> [TASK REQUIREMENTS] Every line below between the line holding "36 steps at" and the line holding "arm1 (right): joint", inclusive, should be repeated exactly, and all other lines omitted.

> [EXERCISE INPUTS]

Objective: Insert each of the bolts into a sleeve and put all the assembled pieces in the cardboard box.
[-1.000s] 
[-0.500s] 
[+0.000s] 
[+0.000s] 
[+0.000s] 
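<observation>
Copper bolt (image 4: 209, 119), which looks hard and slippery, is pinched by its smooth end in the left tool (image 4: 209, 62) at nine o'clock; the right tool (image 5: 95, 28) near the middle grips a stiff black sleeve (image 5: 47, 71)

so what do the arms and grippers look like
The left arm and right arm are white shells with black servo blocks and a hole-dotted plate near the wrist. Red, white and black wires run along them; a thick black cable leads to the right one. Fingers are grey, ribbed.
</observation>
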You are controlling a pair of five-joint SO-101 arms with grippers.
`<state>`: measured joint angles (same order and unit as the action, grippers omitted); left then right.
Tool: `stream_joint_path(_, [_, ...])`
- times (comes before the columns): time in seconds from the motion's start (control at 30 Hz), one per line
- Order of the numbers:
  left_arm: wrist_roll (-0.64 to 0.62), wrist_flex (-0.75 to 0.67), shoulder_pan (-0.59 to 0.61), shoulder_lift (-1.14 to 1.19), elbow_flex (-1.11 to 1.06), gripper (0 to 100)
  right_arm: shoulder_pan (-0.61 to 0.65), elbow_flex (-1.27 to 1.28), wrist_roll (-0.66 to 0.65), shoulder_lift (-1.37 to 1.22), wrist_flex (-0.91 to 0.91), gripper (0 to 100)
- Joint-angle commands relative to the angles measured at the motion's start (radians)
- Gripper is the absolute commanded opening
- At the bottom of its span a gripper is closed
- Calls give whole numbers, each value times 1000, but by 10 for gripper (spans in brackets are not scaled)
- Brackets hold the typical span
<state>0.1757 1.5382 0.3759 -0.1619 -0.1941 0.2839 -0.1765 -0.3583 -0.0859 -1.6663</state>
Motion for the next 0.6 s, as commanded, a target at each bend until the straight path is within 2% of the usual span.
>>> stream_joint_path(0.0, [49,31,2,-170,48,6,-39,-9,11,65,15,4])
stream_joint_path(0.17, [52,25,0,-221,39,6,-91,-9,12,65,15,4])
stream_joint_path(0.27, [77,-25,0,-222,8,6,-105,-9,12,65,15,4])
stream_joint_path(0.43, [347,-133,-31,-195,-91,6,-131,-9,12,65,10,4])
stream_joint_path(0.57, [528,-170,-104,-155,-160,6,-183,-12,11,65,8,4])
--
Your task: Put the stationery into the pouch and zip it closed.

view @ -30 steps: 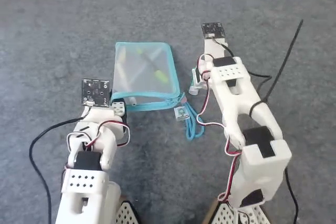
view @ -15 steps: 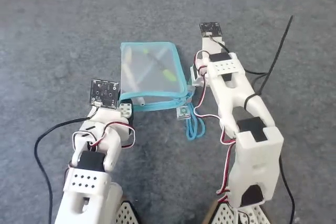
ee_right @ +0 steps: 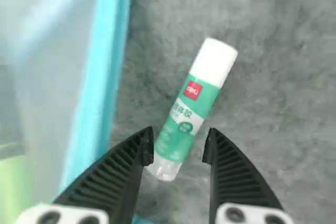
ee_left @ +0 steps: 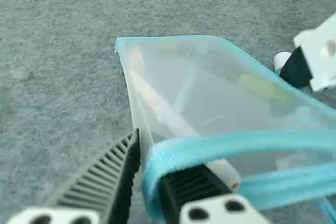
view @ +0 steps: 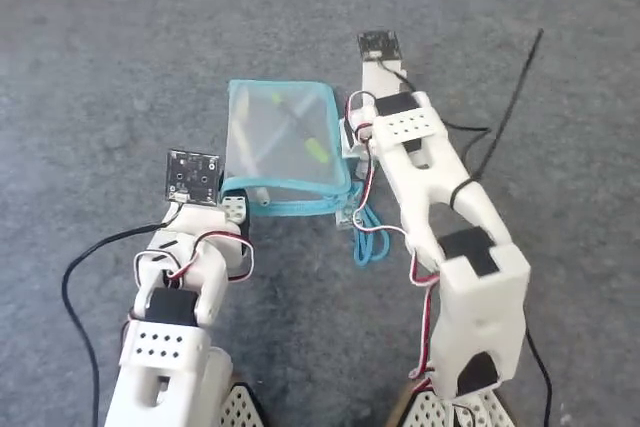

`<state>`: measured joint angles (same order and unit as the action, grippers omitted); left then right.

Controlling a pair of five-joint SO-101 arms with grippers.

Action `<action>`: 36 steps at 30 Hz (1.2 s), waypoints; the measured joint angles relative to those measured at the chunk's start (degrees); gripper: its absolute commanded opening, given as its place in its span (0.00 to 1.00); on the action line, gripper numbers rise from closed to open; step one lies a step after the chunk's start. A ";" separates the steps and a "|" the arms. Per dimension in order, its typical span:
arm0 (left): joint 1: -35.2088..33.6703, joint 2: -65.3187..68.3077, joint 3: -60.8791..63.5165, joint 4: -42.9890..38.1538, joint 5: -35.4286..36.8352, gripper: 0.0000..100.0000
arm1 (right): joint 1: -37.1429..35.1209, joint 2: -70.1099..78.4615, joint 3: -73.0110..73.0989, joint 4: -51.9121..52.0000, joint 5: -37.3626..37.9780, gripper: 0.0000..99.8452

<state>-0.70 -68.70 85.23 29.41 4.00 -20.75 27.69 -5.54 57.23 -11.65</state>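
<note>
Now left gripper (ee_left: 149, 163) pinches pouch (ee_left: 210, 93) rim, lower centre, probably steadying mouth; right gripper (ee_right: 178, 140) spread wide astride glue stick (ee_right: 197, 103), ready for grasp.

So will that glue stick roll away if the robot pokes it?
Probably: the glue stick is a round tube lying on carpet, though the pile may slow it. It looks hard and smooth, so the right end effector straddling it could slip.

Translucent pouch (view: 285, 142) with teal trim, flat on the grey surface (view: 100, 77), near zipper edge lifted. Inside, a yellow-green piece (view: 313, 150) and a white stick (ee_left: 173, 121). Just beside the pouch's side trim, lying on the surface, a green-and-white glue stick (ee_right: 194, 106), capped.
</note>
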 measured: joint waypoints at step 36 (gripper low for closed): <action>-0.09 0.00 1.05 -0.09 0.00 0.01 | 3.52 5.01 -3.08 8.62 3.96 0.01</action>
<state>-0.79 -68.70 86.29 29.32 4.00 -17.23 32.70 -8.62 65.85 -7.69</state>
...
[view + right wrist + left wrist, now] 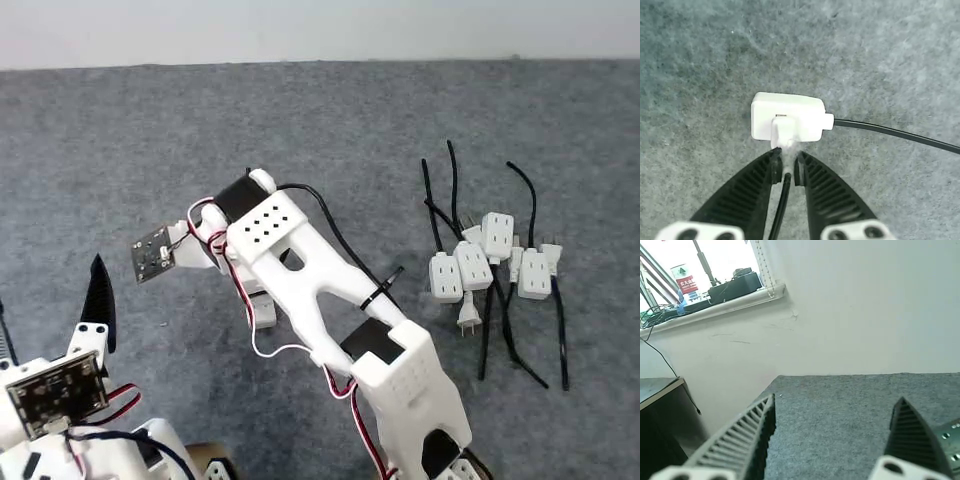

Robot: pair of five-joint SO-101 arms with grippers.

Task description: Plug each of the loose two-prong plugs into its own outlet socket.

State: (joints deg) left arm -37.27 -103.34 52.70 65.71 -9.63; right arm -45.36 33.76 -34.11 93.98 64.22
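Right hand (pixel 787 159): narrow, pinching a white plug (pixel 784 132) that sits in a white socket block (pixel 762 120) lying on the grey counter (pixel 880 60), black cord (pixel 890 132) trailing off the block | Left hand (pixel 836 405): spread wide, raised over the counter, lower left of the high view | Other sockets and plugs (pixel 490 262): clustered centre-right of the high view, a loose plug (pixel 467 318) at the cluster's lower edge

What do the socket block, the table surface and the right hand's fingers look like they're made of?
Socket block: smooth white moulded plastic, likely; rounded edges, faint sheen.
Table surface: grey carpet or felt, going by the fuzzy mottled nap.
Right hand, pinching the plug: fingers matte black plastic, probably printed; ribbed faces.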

> [PROBLEM SOLUTION]
Action `<action>`: 36 steps at 30 Hz (1.2 s), waypoints; the measured joint angles relative to those measured at the chunk's start (degrees); gripper: its absolute commanded opening, given as its place in its span (0.00 to 1.00); on the action line, gripper numbers rise from closed to open; step one lies a step after the chunk's start. A ";" separates the steps and a "|" the arms. Per dimension in order, its typical span:
arm0 (left): joint 1: -35.2088..33.6703, joint 2: -65.3187..68.3077, joint 3: -60.8791..63.5165, joint 4: -42.9890..38.1538, joint 5: -35.4286..36.8352, gripper: 0.0000..100.0000
arm1 (right): joint 1: -37.1429..35.1209, joint 2: -70.1099..78.4615, joint 3: -73.0110..73.0989, joint 4: -51.9121..52.0000, joint 5: -37.3626..37.9780, gripper: 0.0000..99.8452

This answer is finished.